With the ability to easily identify and isolate single cells from a heterogeneous phenotypic population, a cell sorter is a useful tool for laboratories studying and applying the CRISPR technology as a tool for editing genes and creating single cell libraries.

CRISPR genome editing tools can be used to remove, change or insert DNA sequences into genes. The resulting mutations are maintained in the genome as cells proliferate –in contrast to transient transfection methods.

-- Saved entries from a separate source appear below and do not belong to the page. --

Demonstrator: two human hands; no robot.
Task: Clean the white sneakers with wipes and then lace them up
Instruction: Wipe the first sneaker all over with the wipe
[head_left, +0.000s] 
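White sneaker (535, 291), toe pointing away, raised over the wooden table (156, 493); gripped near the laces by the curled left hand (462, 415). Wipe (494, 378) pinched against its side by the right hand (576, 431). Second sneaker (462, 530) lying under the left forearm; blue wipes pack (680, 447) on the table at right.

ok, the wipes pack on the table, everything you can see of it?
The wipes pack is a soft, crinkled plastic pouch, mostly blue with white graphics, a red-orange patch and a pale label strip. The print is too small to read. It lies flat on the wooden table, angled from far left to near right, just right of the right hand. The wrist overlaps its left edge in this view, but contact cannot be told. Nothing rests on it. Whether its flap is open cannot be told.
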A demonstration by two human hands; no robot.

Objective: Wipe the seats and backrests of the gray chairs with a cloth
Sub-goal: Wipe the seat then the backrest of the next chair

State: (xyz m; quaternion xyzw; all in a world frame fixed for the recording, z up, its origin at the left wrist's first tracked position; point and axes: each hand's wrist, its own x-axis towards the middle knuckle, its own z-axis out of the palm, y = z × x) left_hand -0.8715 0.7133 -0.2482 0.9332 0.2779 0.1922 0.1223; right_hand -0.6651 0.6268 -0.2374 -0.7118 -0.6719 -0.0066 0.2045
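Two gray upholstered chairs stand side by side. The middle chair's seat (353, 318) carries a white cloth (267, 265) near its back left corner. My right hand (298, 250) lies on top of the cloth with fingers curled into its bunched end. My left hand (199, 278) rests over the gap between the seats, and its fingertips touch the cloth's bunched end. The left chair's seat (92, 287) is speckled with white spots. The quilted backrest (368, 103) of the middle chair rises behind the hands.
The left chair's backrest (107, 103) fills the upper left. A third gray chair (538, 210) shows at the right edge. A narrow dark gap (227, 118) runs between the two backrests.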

Edits to genes are accomplished by directing the Cas9 nuclease to cleave DNA at a specific sequence and a guide RNA (gRNA) into the cell through transfection (or electroporation). For the edit to be completed the cell must be successfully transfected and the DNA cleaved by the Cas9 (referred to as cleavage efficiency).

Many factors can impact cleavage efficiency including the efficiency of the transfection. A commonly used method to identify cells that have been successfully transfected is to include a plasmid encoding for a fluorescent protein such as eGFP in the transfection along with Cas9 and gRNA.

Cells can then be sorted based on the expression of the fluorescent protein. The SH800 sorter, lets researchers deposit target cells into 96- or 384 multi-well devices and indexing software records the X and Y well position of each cell. The software can also correlate the fluorescence and scatter phenotype of sorted cells for meta-data analysis.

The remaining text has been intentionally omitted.